Premiums likely will increase next year for many small businesses in Minnesota, but it’s nothing like the jumps proposed for people who buy coverage on their own.
The biggest health insurers in the market are seeking rate increases for small business customers that range from 3 percent to 16 percent, according to filings released this month by the federal government.
The growth rates might sound high compared to wages or general inflation, but they’re a far cry from the individual market, where Minnesota carriers are asking regulators for jumps that range from 36 percent to 67 percent.
The contrast shows the relative stability of what’s called the “small group” market vs. an individual market that’s still undergoing big changes with the federal health law.
“The rules of how somebody buys their insurance, who can buy their insurance and what it might cover were completely rewritten” in the individual market, said Jim Schowalter, chief executive of the Minnesota Council of Health Plans, a trade group for insurers. “That did not happen in small group.”
Small group health plans provide coverage for businesses with two to 50 full-time employees. Last year, about 262,000 people in Minnesota — roughly 5 percent of state residents — had health insurance through these policies.
The individual market provides coverage for self-employed people and those who don’t get health insurance from an employer. Currently, about 270,000 state residents buy policies in the market, which has been the focus of changes with the federal Affordable Care Act.
While the individual market last year saw an average increase of 41 percent, the small business market increase was just 1 percent.

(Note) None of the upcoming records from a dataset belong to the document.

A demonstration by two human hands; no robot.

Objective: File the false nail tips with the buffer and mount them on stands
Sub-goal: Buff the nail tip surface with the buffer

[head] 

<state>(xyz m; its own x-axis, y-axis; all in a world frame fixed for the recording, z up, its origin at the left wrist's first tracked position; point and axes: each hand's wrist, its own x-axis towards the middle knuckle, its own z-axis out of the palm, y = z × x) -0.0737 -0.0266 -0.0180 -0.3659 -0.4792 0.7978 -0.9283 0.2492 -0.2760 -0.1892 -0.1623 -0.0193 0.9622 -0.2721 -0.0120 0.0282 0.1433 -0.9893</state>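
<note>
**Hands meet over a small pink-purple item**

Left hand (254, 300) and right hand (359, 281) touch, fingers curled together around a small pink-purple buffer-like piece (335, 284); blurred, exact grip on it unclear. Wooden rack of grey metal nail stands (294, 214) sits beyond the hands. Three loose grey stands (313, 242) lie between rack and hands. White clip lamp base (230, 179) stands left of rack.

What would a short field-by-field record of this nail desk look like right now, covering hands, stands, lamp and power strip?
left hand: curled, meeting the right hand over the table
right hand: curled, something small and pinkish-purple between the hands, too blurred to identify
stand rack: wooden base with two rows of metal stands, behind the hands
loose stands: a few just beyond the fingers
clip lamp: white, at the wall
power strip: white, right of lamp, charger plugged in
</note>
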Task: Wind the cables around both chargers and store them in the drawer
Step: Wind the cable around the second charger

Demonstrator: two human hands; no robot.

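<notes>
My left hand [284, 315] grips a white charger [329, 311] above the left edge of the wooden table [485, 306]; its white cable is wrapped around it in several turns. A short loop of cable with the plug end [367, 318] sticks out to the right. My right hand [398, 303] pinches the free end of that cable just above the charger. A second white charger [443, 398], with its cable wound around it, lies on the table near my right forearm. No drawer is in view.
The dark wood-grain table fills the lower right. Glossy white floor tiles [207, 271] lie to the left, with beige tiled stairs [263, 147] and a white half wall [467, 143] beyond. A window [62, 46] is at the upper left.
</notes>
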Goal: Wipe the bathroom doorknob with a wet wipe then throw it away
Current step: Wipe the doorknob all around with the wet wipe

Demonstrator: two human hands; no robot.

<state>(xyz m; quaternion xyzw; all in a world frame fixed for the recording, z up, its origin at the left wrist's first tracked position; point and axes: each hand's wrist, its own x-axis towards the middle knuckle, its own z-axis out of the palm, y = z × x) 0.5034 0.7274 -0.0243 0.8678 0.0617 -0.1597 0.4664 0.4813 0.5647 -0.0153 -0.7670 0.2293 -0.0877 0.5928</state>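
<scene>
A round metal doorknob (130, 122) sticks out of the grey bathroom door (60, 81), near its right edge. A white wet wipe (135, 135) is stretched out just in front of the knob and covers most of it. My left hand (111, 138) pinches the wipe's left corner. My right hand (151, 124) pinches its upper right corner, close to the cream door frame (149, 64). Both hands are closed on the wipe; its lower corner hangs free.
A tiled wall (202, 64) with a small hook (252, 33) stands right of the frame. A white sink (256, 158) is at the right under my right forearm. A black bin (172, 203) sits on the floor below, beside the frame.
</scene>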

Even at that low rate, costs were high enough that some small business owners questioned if they could afford to continue offering health plans, said Bentley Graves, director of health care and transportation policy for the Minnesota Chamber of Commerce.
The proposed rates for 2017 aren’t final, and could still be marked down through regulatory review. Final numbers are expected Sept. 30. But Graves said the proposed figures released this month struck him as higher than he expected — and possibly big enough to push some small businesses out of the health insurance game.
HealthPartners, one of the two largest small business carriers last year, is asking for average rate increases of 7 to 8 percent for 2017.
Eagan-based Blue Cross and Blue Shield of Minnesota, the other large carrier, wants average increases of 14 to 16 percent. Two midsize carriers are seeking average increases of 3 to 6 percent.
In general, the number of small businesses offering coverage has been declining for several years. The lack of benefits can make it hard for firms to recruit and retain talented workers, Graves said, so the trend threatens a key sector in the state’s economy.
“A lot of the economic energy and vitality comes from small business growth and expansion, and starting businesses,” he said.
In its filing with regulators, HealthPartners said increases were needed due to “worse than expected 2015 results” and “increased utilization and medical inflation.” Blue Cross cited higher medical costs and utilization trends as well.
“Blue Cross experienced a $16.7 million operating gain on our small employer risk pool in 2015, however we are projecting a small operating loss in 2016,” the company said in its filing. “The requested rate increase is necessary in order to ensure the rate is not deficient for the projected costs.”
For 2016, Blue Cross cut rates on average by about 5 percent for most small groups, according to Commerce Department data. So, with the 2017 rate request “they’re trying to recoup some of their expenses,” said Bob Stein, a benefits consultant who is president of the Minnesota Association of Health Underwriters, a trade group for brokers.
Stein said he’s telling clients they should expect increases in the neighborhood of 6 to 8 percent, which is simply a reflection of what’s happening to the underlying cost of health care. Many groups will find that by increasing deductibles, they can keep premiums pretty level, he said.
Medical cost trends have been picking up due to the growing cost of specialty pharmaceuticals, said John Naylor, a senior vice president at Minnetonka-based Medica. But the market has been stable for years, Naylor said, particularly in contrast to the individual market.
Medica is seeking average rate increases for small groups of about 3 to 4 percent.
“The small group market is a mature risk pool that health plans understand,” Naylor said. “And so, on average, the premium will likely increase with [medical cost] trend, which is somewhere in the mid-single digits.”
In the individual market “there was a transformational change in what makes up that risk pool, and how health plans price it,” Naylor said.
In 2014, the health law made it illegal for health insurers to deny coverage to people based on preexisting conditions. The change prompted the state to start shutting down a high-risk pool for people who previously couldn’t get coverage from insurers, since they could buy in the individual market.
The impact of the shift shows in per-capita claims.
Whereas the average person in the individual market during 2013 had claims of $2,336, the figure jumped last year about 81 percent to $4,239, according to a Star Tribune analysis of Commerce Department data. In the small group market, per-capita claims during the time period increased by 8 percent.
When individual market premiums were relatively low compared with small group rates in 2014, some people moved out of small business plans to capture the savings. Now, insurers are seeing a shift in the other direction.
“We have seen movement from individual plans back to small employer coverage,” said Jim McManus, spokesman for Blue Cross and Blue Shield of Minnesota, in a statement.